Bloedserieus, dacht Teg. Hij voelde de pijn wegzakken en wegtrekken, alsof elke zenuw uit zijn lijf werd verwijderd, uitgetrokken als draden van de herinnerde pijn.
'Het is niet goed wat wij doen,' zei Materly. 'Deze man is-'
'Hij is precies hetzelfde als iedere andere man,' zei Yar. 'Zal ik het speciale contact op zijn penis aansluiten?'
'Niet zolang ik hier ben!' zei Materly.
Teg merkte dat hij zich bijna liet inpakken door haar ernst. De laatste pijndraden gleden uit zijn lijf en hij lag daar met een gevoel dat hij een stukje boven het oppervlak zweefde dat hem ondersteunde. Het gevoel van deja-vu bleef hangen. Hij was hier en niet hier. Hij was hier geweest en toch ook weer niet.
'Het zal hun niet aanstaan als het ons niet lukt,' zei Yar. 'Ben jij bereid om opnieuw met een mislukking bij hen aan te komen?'
Materly schudde scherp haar hoofd. Ze boog voorover om haar gezicht tussen de warboel van sondecontacten binnen Tegs blikveld te brengen. 'Bashar, het spijt me dat we dit doen. Geloof me, ik heb dit niet bedacht. Ik vind dit allemaal weerzinwekkend. Vertel ons alsjeblieft wat we moeten weten, dan kan ik je verzorgen.'
Teg vertrok zijn mond tot een lach voor haar. Ze was uitstekend! Hij verplaatste zijn blik naar de toekijkende functionaris. 'Vertel maar aan je meesters van mij dat zij hier heel goed in is.'
Het bloed vloog de functionaris naar zijn hoofd. Hij keek woest. 'Geef hem het maximum, Yar.' Zijn stem was een afgebeten tenor zonder enig teken van de doorknede geoefendheid die zo duidelijk te herkennen was in Materly's stem.
'Alsjeblieft!' zei Materly. Ze richtte zich op maar ze bleef strak naar Tegs ogen kijken.

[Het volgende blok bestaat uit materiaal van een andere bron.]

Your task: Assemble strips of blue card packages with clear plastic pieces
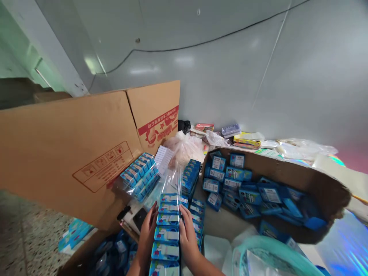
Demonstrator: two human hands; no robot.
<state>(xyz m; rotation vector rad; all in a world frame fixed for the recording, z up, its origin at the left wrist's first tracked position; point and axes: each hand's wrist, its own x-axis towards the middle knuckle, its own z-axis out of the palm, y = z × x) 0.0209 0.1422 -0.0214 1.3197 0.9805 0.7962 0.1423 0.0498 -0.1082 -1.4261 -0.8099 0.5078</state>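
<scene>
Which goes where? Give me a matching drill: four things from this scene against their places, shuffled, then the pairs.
Things:
1. row of blue packs
2. loose blue packs
3. big carton
4. bagged packs

Places:
A. leaning on the carton
B. between left hand and right hand
C. standing at the left
D. heaped in the open box at the right

Pairs: 1-B, 2-D, 3-C, 4-A
</scene>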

Teg had dat van zijn Bene Gesserit onderwijzers geleerd: 'Hou de ogen in de gaten! Let op hoe de blikinstelling verandert. Naarmate de blik zich verder naar buiten beweegt, richt het bewustzijn zich naar binnen.'
Hij richtte zijn blik strak op haar neus. Het was geen lelijk gezicht. Nogal opvallend. Hij vroeg zich af hoe haar figuur er onder die wijde kleren uit zou zien.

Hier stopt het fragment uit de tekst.